Уэскотт вновь принялся рассматривать Катриону. Ее приоткрытые губы притягивали к себе и соблазняли его, напоминая лепестки розы с первыми каплями утренней росы.
«Обещаю вести себя как настоящий джентльмен».
В ушах Саймона предостерегающе звучали его недавние заверения. Да и в той конюшне, много лет назад, он заявил этой юной девице, что не дает никогда обещаний, которых не в силах исполнить.
Даже прикоснуться легким поцелуем, зная, что она сейчас вся в его власти и совершенно беззащитна, нельзя. Невозможно даже и мысли допустить об удовлетворении плотских соблазнов. Такой поступок был бы непростительным вероломством, бессовестным предательством, и, следовательно, он сам себе запрещает даже смотреть в ее сторону.
Но все эти правильные рассуждения отнюдь не помешали Уэскотту склониться над спящей Катрионой и осторожно поцеловать ее в губы.
«Этому нет никаких оправданий…»
Катриону целовал мужчина, искушенный в таких делах. Его крепкие, но нежные губы вновь и вновь упорно и настойчиво ласкали невинный рот. Точно выверенными движениями Саймон пытался раздвинуть девичьи губы. Крепко закрытые глаза Катрионы позволяли ей долго убеждать себя, что она видит дивный сон. Неудивительно, что просыпаться ей совершенно не хотелось.
Но когда Катриона почувствовала у себя во рту горячий язык Саймона, она уже не могла не проснуться.

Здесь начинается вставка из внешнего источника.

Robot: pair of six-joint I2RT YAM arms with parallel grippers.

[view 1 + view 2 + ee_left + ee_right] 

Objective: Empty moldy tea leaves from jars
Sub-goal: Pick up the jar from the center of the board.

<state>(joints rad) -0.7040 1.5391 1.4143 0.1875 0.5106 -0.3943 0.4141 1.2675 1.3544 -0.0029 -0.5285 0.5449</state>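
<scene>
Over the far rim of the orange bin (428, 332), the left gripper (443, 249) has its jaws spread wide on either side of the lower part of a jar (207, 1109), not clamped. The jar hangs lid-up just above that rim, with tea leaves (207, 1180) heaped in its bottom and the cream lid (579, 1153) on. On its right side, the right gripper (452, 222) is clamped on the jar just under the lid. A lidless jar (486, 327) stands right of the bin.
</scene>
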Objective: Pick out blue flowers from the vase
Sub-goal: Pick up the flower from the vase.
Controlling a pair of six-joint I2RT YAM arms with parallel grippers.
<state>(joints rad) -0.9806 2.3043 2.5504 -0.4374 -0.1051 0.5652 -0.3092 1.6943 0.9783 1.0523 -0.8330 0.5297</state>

Бедра девушки сами раздвинулись, как бы отыскивая ответ на вопрос, задать который она не сумела бы, так как еще не знала подходящих слов. Между тем язык Уэскотта продолжал свои волшебные ласки у нее во рту — дразнящими, соблазняющими и щекочущими прикосновениями. Полностью отдавшись своим ощущениям, Катриона не могла понять, стоит ли верить безмолвным обещаниям неизведанного счастья или все это обман.
Ее кровь уже бурлила от просыпающегося желания, отдаваясь пульсом в тайных местечках, к которым она осмеливалась прикасаться лишь в темноте одиноких бессонных ночей. Разбудивший Катриону поцелуй все явственнее убеждал, что все происходящее в эти минуты лишь слабая тень того неведомого блаженства, которое способен подарить ей Саймон. Он ласкал ее своим ртом настолько нежно и искусно, что нарастала уверенность — такую же сладость может испытать и все ее тело. При условии, что она осмелится — или будет настолько безрассудна — позволить рукам соблазнителя делать с ее телом все, что он задумал.